We are a team of real estate agents and we get numerous calls from buyers looking to buy properties at prices substantially below market values.Many buyers inquire about power of sale properties believing it will be sold at deeply discounted prices. One of the fallacies or misconceptions about a power of sale purchase is that the lender is only interested in selling it at a price that will allow them to recoup all mortgage and legal costs.
This article will help you better understand the various government initiated property sales and what opportunities exist as a potential investor.

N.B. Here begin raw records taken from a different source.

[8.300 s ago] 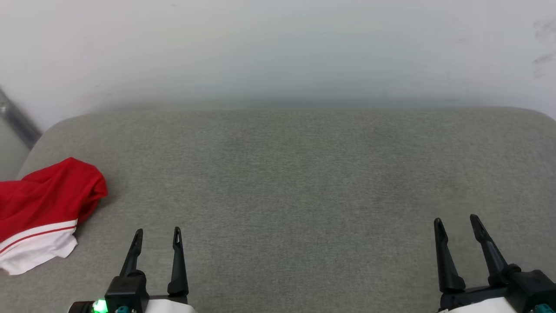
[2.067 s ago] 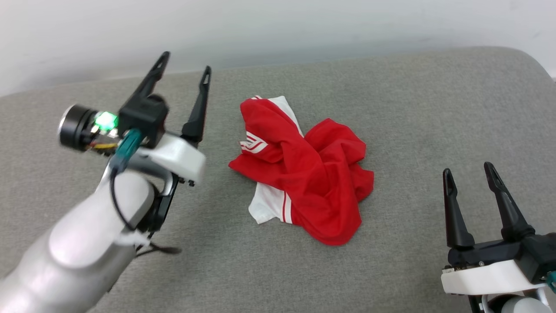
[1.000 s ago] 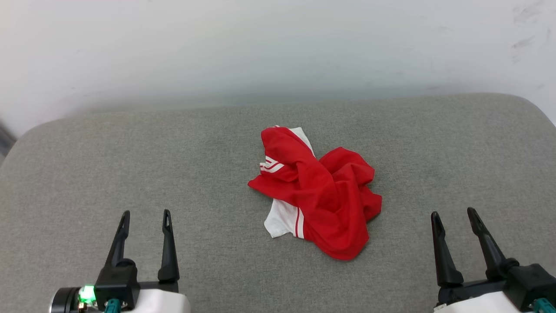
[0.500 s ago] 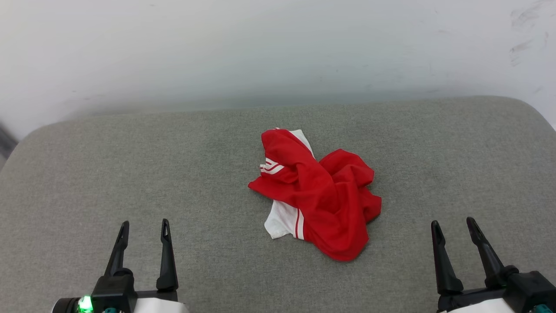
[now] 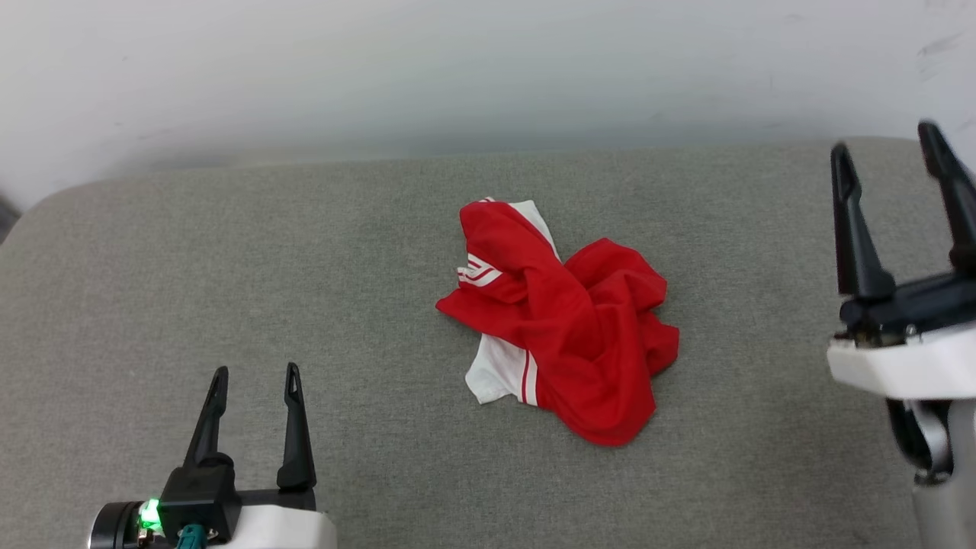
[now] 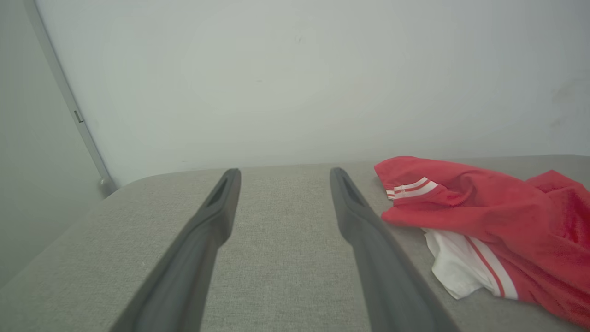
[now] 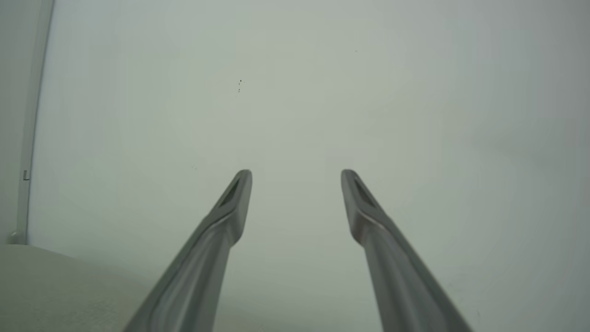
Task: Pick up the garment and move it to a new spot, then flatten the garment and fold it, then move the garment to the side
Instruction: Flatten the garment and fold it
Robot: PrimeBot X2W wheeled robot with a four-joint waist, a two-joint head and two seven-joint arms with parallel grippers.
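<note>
Bare indoor room, kind unclear: grey fabric cushion [image 5: 229, 252] against white wall [image 5: 457, 69].

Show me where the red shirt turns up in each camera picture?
Head view: red shirt crumpled at centre of the grey cushion.
Left wrist view: at right edge, right of the left hand.
Right wrist view: faces the wall, cushion corner lower left.
Shared landmark: the grey cushion.

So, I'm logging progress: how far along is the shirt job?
Done: the crumpled red soft-fabric jersey shirt lies midway on the grey fabric cushion, moved off its left edge. In hand: nothing gripped; the left gripper and right gripper are open, apart from it. Left: flattening, folding, moving it aside.
</note>
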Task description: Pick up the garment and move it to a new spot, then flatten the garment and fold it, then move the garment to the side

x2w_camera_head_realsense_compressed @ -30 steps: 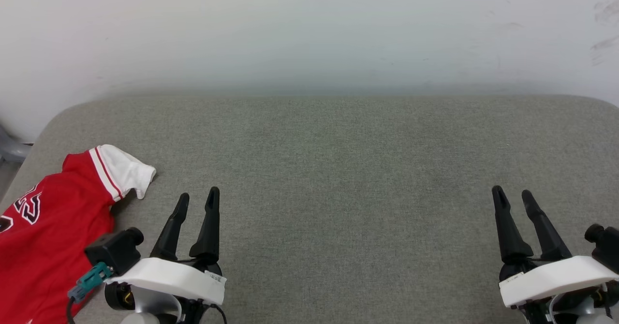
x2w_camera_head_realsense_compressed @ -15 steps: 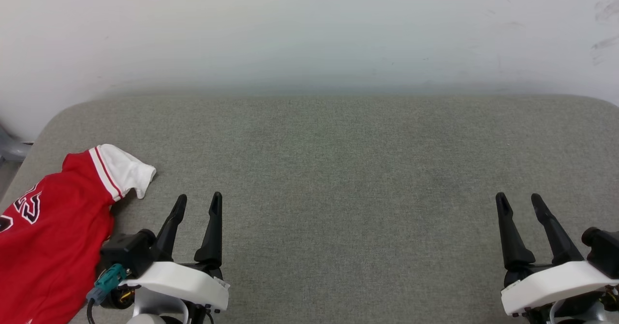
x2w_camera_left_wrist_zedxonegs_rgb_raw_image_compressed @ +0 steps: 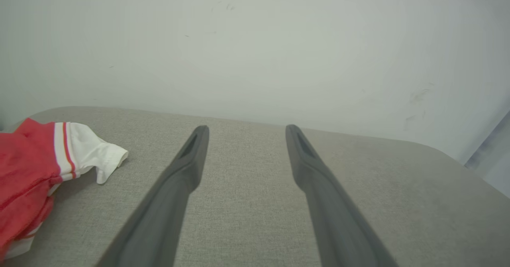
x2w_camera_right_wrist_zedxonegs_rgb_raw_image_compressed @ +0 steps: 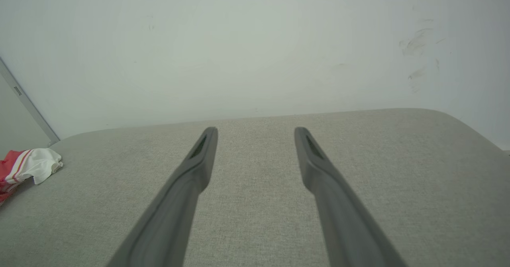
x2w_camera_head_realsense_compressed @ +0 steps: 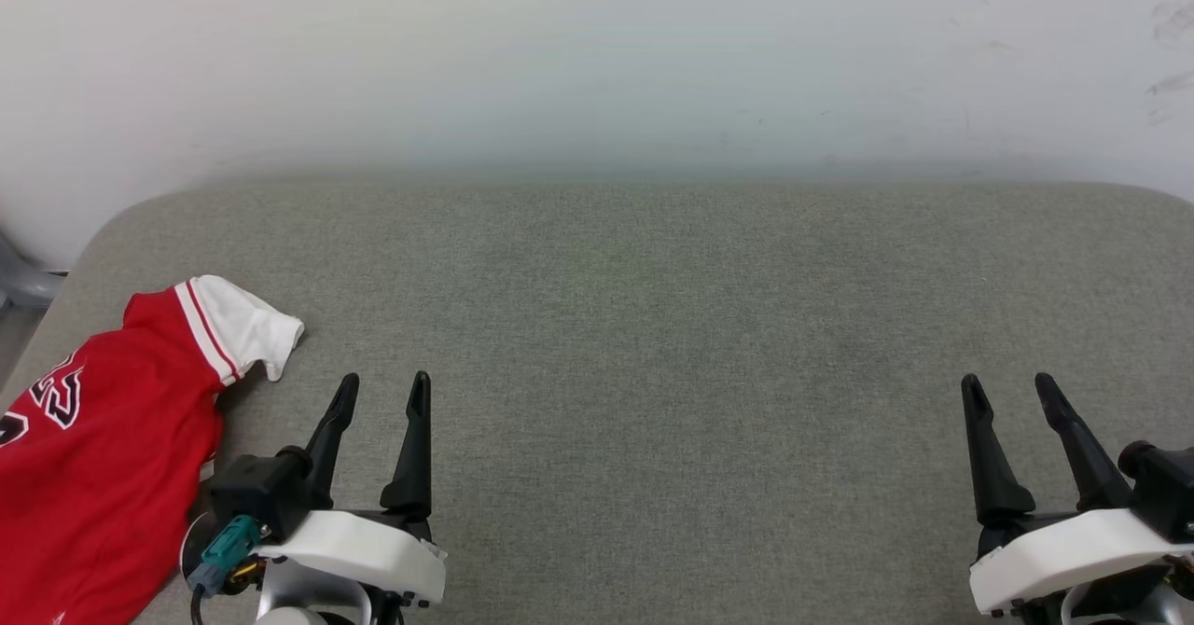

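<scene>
The garment (x2w_camera_head_realsense_compressed: 103,438) is a red shirt with a white, red-striped sleeve and black white-edged lettering; it lies on the grey padded table's left edge. The left wrist view has the garment (x2w_camera_left_wrist_zedxonegs_rgb_raw_image_compressed: 36,167) at its left, and the right wrist view catches the garment's (x2w_camera_right_wrist_zedxonegs_rgb_raw_image_compressed: 28,167) sleeve far left. My left gripper (x2w_camera_head_realsense_compressed: 382,390) stands open just right of the shirt, apart from it, with nothing between its fingers (x2w_camera_left_wrist_zedxonegs_rgb_raw_image_compressed: 191,155). My right gripper (x2w_camera_head_realsense_compressed: 1009,390) stands open and empty near the table's right side, its fingers (x2w_camera_right_wrist_zedxonegs_rgb_raw_image_compressed: 203,151) over bare cloth.
The grey fabric table (x2w_camera_head_realsense_compressed: 653,326) has rounded far corners and meets a white wall (x2w_camera_head_realsense_compressed: 597,56) at the back. A grey object (x2w_camera_head_realsense_compressed: 23,284) shows past the table's left edge.
Both grippers have drawn back toward the near edge and their fingers now stand a little wider apart. The garment lies as it did.
</scene>
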Controlling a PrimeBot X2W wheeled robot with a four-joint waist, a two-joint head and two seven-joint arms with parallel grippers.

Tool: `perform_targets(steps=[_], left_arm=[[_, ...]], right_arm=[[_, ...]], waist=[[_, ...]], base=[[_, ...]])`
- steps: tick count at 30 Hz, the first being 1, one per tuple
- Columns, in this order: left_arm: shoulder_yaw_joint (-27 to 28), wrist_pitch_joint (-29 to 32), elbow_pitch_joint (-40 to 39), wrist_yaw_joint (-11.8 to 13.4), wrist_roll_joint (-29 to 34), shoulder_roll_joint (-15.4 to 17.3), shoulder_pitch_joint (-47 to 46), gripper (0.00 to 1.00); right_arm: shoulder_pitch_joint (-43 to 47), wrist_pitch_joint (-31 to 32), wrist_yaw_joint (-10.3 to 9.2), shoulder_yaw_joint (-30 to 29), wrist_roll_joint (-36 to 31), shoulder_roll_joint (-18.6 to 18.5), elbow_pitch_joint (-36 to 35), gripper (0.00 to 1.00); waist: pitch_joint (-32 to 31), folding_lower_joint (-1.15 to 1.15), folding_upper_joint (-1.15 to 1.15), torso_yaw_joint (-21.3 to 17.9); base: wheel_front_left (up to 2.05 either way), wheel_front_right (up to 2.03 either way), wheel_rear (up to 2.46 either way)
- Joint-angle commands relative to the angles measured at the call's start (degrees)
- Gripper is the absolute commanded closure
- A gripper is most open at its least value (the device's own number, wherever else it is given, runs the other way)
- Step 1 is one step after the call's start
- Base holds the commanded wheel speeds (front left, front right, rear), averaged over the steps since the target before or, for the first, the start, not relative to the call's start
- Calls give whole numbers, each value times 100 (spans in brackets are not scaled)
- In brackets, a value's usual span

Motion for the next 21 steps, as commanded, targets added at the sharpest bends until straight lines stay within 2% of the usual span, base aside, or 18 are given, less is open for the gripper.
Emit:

There have been many television programs, seminars, and books that teach investors how to buy properties significantly below market values. Typically, these properties are either foreclosures or tax auctioned properties. These opportunities are mostly found in the United States (although there are tax property sales in Canada).
Foreclosures
In the United States, the lenders typically foreclose on the rights of the previous owner if they are in default on their mortgage. Once this process is completed, it enables the lender to sell the property at any price they desire. This is in sharp contrast to the power of sale process, which I will discuss later in this article.
Tax Sales
Tax sales allow the tax department to sell the properties in order to recover outstanding tax bills. There is usually a public auction held and the highest bidder is awarded the property. Typically, a deposit is required and the balance is due within a two week period. This procedure varies from municipality to municipality.
Quite often these properties are vacant land (such as bush lots and timberland), farms, cottages, houses and commercial or industrial properties. Whilst it is possible to buy these properties at well below market values, they are usually not located in highly marketable neighbourhoods. In Ontario, an individual would have to be at least two years in arrears before the local government could force a tax sale.
Tax Liens
A tax lien is an government program that allows investors to pay back taxes on properties in tax arrears. The property owner than has a certain amount of time to pay back the taxes plus a very high interest rate or forfeit the property. If the money is paid back, all the money is sent to the investor (usually with a very high return on their investment). If the owner does not pay, the investor can foreclose on the property and receive it free and clear. Typically tax liens are not exercised in Canada.
Power of Sales
As eluded to earlier, in Ontario most lenders utilize the power of sale remedy as a means of enforcing a sale against a mortgagee (borrower) who is in default.
I will outline the duties of the mortgage holder in Ontario when a property owner has not made his required mortgage payments. It is important for a mortgage holder to do the following once in possession of the property:
Provide an accounting to the borrower
Ensure that the property is being reasonable managed and maintained
If a property is being sold under power of sale there are some duties that a mortgage holder has to adhere to. The seller must try to attain a reasonable offer. Reasonable implies an offer that is representative of market value. The reason for this requirement is that in contrast to the foreclosure process any funds, after all costs have been adjusted for, will be returned to the mortgagee (borrower). If there is a shortfall after the sale, the lender can proceed to sue the borrower for any deficiency. The lender before putting the property for sale will typically obtain three independent appraisals. This will provide them protection should a mortgagee (borrower) later decide the property was sold substantially below market values.
Additionally, all lenders sell properties in an “as is”, “where is” condition. They are not in the business of selling homes and as such do not make any expressed or implied warranties about the state of the property. The buyer is required to do their own due diligence which includes hiring a professional home inspector to satisfy themselves of the structural integrity of the property.
It is surprising to see so many people who wait until the bank is knocking on their door before they take initiative. Usually, at this point in time, it is too late.
If you have equity in your home and you are experiencing financial hardship, I would advise moving decisively with a plan of action so that you minimize any unnecessary costs. This can include either selling or refinancing your home. Once it is in the hands of the banks, costs can be sizeable.
If you are a buyer looking for a deal, power of sale properties should be included in your search but understand the limitations.